May Highlights

May has come and gone in a whirlwind of flowers and shoots.

I normally say that April is my favourite time of year, but May would be close in the running. We typically have our last frost date here in early May so I can transition into those warmer season crops that will fill up the garden over the next few months.

My greenhouse isn’t insulated (I haven’t got around to it yet…) so those early tender plants like tomatoes and sweet peppers would come into the house at night when it was still cold. They were exposed to some farily low temperatures during the days and evenings which I think held them back from growing too fast too early, and helped harden them off. Now they have lots of flowers, and all but a few peppers and planted out into the ground.

There’s been a riot of flowers from the fruit trees, the clematis, the climbing roses and the poached-egg plants (a favourite early ground cover and beneficial insect attractant for the veg garden). Likewise yellow-rattle and ox-eye daisy were the first to flower in the meadow and those areas are looking their best yet.

A quick observation on ‘pests’: earlier in the year I had a small outbreak of blackfly and aphids on the broad beans and honeysuckle however they were quickly picked clean – I suspect by neighbouring sparrows feeding their chicks. However the blackfly are now back in force though the broad beans had several weeks clear to grow tall and strong and set their flowers in the meantime and are so far coping well.


The ants are tending to the aphids now so I wonder if that earlier first wave was vulnerable to predators because the weather was less warm, their guardian ants were less active and the aphids themselves were presumably breeding less rapidly? I don’t use any controls on aphids though I do sometimes wipe some off, as I want to nurture a good community of pests and predators in my garden.
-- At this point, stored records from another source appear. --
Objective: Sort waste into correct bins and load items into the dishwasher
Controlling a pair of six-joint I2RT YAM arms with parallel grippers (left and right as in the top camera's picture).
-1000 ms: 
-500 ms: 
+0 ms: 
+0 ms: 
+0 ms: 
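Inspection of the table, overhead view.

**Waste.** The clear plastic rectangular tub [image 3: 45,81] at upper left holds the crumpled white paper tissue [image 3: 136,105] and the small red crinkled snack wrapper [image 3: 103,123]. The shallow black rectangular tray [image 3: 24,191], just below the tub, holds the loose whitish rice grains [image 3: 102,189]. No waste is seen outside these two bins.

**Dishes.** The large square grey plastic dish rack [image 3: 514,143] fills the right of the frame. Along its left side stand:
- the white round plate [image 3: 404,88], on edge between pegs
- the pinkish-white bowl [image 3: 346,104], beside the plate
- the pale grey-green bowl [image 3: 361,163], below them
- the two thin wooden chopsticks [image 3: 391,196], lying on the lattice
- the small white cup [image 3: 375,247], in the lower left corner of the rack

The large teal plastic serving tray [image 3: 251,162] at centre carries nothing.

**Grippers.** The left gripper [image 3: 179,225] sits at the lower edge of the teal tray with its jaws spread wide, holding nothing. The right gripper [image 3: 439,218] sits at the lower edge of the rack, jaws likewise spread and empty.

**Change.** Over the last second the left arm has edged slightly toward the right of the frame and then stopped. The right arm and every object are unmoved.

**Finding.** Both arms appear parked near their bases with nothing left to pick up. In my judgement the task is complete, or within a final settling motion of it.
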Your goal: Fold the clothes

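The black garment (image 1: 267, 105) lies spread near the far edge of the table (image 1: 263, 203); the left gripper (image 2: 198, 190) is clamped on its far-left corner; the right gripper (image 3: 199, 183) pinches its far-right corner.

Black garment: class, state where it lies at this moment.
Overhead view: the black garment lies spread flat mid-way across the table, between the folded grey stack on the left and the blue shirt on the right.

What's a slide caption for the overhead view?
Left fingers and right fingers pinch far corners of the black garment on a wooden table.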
We’ll see what happens….

The first wild strawberries and raspberries could also be harvested this month. The raspberries are actually an autumn fruiting variety called Autumn Bliss and although I cut them down to the ground overwinter, perhaps I did it too early. The shoots are already well-established and fruiting so I have an early harvest compared to previous years. I wonder if it will finish earlier too or if I’ll be able to stretch the berry-picking out for a few more months…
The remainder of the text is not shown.